A busca por estratégias de “autorregulação emocional” por meio de objetos de conforto não é inédita. Nos Estados Unidos, por exemplo, já há registros de crescimento do mercado de “adult pacifiers” em plataformas como Amazon e Etsy, onde o discurso de marketing combina estética “fofa” com promessas de relaxamento. Ao mesmo tempo, profissionais da saúde alertam que a medicalização excessiva e o consumo de gadgets de bem-estar refletem uma cultura de atalhos psicológicos cada vez mais presente.

No campo cultural, estudiosos associam a prática à tendência chamada “kidult” — termo que descreve adultos que consomem produtos, hábitos e símbolos da infância como forma de escapar da dureza do cotidiano. Esse comportamento, que vai desde a febre dos brinquedos colecionáveis até o consumo de desenhos animados voltados a gerações mais velhas, encontra nas chupetas adultas um símbolo ainda mais extremo e polêmico.

Não por acaso, psicólogos e educadores vêm reforçando a necessidade de uma alfabetização emocional que prepare crianças e adolescentes para lidar com frustrações, pressões sociais e o bombardeio de estímulos digitais.

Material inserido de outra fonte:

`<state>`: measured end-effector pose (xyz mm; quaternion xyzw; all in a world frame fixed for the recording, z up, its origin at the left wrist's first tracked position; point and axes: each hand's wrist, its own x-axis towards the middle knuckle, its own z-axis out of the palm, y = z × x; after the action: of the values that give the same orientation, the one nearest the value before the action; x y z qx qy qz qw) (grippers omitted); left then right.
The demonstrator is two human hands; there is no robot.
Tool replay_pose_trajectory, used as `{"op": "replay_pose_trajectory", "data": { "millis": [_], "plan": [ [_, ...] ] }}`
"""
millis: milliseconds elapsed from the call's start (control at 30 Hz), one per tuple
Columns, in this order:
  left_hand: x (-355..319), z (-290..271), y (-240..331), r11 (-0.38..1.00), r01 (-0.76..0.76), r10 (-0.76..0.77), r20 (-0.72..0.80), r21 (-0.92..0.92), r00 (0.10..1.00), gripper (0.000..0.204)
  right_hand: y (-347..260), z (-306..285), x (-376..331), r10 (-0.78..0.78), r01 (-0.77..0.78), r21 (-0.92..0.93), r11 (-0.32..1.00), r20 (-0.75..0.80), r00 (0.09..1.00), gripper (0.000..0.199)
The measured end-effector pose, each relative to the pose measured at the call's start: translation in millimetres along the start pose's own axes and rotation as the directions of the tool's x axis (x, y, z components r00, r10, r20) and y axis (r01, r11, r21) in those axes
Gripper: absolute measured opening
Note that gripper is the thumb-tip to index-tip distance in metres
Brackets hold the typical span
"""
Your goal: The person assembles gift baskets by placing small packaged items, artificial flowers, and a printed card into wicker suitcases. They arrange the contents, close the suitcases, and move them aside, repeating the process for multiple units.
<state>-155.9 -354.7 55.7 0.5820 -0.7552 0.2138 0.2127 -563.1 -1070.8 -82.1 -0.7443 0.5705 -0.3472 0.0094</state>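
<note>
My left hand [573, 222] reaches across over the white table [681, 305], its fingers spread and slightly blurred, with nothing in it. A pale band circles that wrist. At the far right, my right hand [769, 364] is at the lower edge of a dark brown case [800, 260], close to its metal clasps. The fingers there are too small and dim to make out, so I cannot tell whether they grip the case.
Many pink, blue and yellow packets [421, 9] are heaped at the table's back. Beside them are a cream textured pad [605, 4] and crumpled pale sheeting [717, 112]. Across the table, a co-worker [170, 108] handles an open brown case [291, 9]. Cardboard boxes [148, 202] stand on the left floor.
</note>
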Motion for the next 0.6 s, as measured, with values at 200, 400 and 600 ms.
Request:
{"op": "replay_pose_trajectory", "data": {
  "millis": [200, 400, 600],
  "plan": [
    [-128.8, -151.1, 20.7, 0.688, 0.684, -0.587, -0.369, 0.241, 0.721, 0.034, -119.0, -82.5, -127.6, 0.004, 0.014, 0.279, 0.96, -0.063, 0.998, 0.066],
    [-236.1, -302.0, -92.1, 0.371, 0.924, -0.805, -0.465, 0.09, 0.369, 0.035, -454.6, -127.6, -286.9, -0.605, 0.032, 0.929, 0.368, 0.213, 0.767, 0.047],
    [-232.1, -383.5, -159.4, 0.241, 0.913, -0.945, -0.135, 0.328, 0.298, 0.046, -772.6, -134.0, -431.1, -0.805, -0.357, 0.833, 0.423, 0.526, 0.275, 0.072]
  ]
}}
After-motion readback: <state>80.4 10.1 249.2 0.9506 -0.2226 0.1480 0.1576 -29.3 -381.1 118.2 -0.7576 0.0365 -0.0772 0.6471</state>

Afinal, a proliferação de modismos como esse mostra que a ansiedade não encontra fronteiras de idade, classe social ou geografia, e que a ausência de estratégias estruturais de cuidado abre espaço para modas passageiras com efeitos duvidosos.

A banalização de objetos de infância como ferramenta de enfrentamento do estresse adulto também expõe um paradoxo da era digital: enquanto a sociedade cobra produtividade, resiliência e performance ininterrupta, cresce ao mesmo tempo a busca por símbolos de fragilidade e acolhimento. A chupeta, nesse sentido, funciona quase como um protesto silencioso contra a vida adulta, uma recusa em aceitar o peso de responsabilidades que parecem cada vez mais insuportáveis.

Não é coincidência que esse tipo de prática floresça em um momento em que a estética da vulnerabilidade é altamente rentável nas redes sociais. Do “cozy lifestyle” ao “trauma dumping”, narrativas que exploram a fragilidade humana viraram conteúdo, engajamento e até nicho de mercado. O adulto de chupeta, portanto, não é apenas alguém tentando se acalmar, mas também um retrato de como a cultura digital transforma angústias íntimas em espetáculo público, sem que haja espaço real para reflexão ou amadurecimento.